Synonyme: atopische Dermatitis, atopisches Ekzem, endogenes Ekzem
Englisch: neurodermatitis

1. Definition

Die Neurodermitis ist eine chronisch-rezidivierende Hauterkrankung, die zum atopischen Formenkreis gehört.

2. Epidemiologie

Die atopische Dermatitis gehört mit einer Prävalenz von 10 - 15 % im Kindesalter und 2 - 5 % im Erwachsenenalter zu den häufigsten Hauterkrankungen. Typischerweise tritt sie ab dem 3. Lebensmonat auf. Bei ca. 70 % der Betroffenen kommt es bis zum 20. Lebensjahr zu einer spontanen Besserung bis hin zur vollständigen Abheilung.

3. Pathogenese

Die Pathogenese der Neurodermitis ist nicht vollständig geklärt und daher Gegenstand intensiver Forschung. Bislang geht man von einem multifaktoriellen Prozess aus. Als mögliche Auslöser werden u.a. diskutiert:

Neuere Ergebnisse (2023) zeigen, dass bei der Neurodermitis die natürliche Barrierefunktion der Haut gestört sein könnte. Es konnten Gendefekte identifiziert werden, die dazu führen, dass wichtige Strukturproteine der Haut fehlen. Beispiele sind Mutationen im Filaggrin-Gen, die zu einem Filaggrin-Defizit in den äußeren Hautschichten führen. Filaggrin fördert die Keratinisierung und Strukturbildung der Haut und ist daher ein Schlüsselprotein der Hautbarriere.

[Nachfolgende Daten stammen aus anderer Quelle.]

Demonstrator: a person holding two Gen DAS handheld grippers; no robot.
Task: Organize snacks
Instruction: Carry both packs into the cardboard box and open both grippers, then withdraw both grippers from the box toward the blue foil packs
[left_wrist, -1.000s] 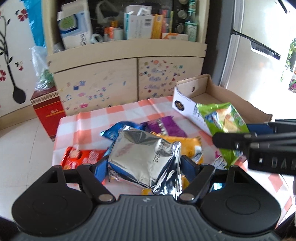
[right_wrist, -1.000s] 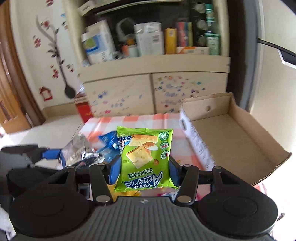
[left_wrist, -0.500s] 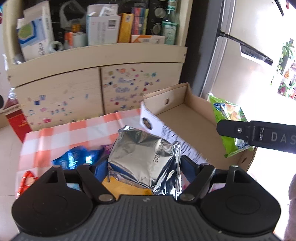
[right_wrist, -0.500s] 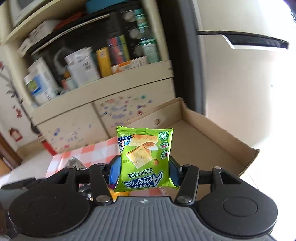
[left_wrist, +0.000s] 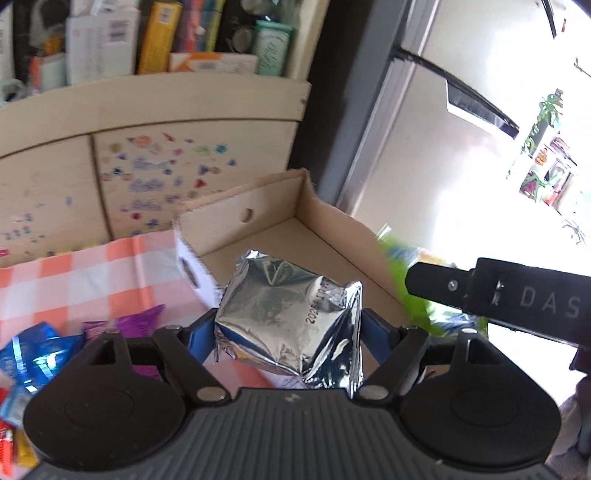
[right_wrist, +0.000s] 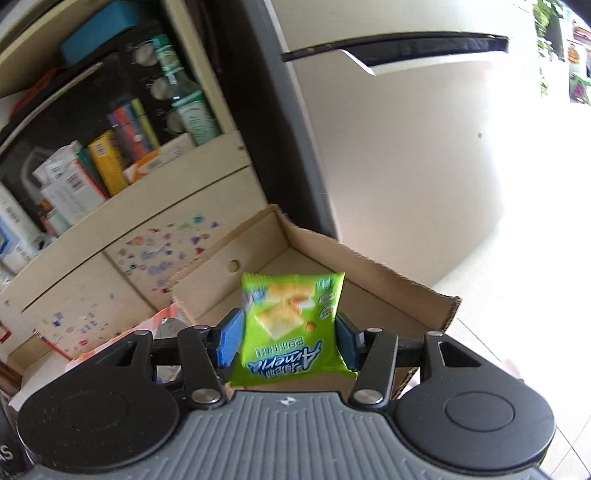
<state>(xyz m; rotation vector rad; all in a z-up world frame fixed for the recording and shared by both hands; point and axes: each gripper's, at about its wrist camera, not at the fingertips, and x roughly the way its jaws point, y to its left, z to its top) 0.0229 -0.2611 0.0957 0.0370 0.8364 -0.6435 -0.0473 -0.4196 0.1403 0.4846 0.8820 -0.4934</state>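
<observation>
My left gripper (left_wrist: 288, 328) is shut on a crinkled silver foil snack bag (left_wrist: 288, 317), held above the near edge of an open cardboard box (left_wrist: 258, 210). My right gripper (right_wrist: 286, 338) is shut on a green snack packet (right_wrist: 291, 325), held over the same cardboard box (right_wrist: 369, 273). In the left wrist view the right gripper's black arm (left_wrist: 498, 295) crosses at the right, with the blurred green packet (left_wrist: 410, 295) behind it. Inside, the box shows only bare brown floor.
Blue (left_wrist: 33, 350), purple (left_wrist: 136, 321) and red (left_wrist: 5, 446) snack packets lie on the checked tablecloth (left_wrist: 85, 273) left of the box. A cream cabinet with stickers (left_wrist: 166, 170) and a cluttered shelf stand behind. A pale fridge door (right_wrist: 406, 147) stands to the right.
Both grippers have swung right from the snack pile toward the box, each still holding its packet. The right gripper has rolled, so its view is now tilted.
</observation>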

Darüber hinaus schreibt man den Neuropeptiden eine wichtige Rolle bei der Entstehung der Neurodermitis zu. Psychische Belastungen oder Stress können die Intensität der Erkrankung steigern.

Ein erblicher Einfluss ist vorhanden. Die Neurodermitis wird wahrscheinlich polygen vererbt. Besonders auffällig sind Erbgutveränderungen auf Chromosom 11. Bei Neurodermitikern ist hier das Gen C11orf30 verändert, welches das Protein EMSY kodiert.

4. Triggerfaktoren

Substanzen oder Situationen, die einen "Schub" der Erkrankung auslösen können, sind:

  • Textilien aus Wolle oder bestimmten synthetischen Fasern
  • längerer und wiederholter Kontakt zu Wasser
  • hohe Lufttemperatur und geringe Luftfeuchtigkeit
  • Kontakt zu Umweltallergenen (Tierhaare, Pollen etc.)
  • bestimmte Inhaltsstoffe in Nahrungsmitteln (z.B. in Milch oder Zitrusfrüchten etc.)
  • Stress
  • Schweiß

5. Klinisches Bild

Die Neurodermitis verläuft schubförmig. Es wechseln sich Phasen fast völliger Beschwerdefreiheit mit symptomatischen Phasen ab, die zu einer Verschlechterung des Hautbefunds führen. Die Prädilektionsstellen der Hauterscheinungen sind abhängig vom Lebensalter.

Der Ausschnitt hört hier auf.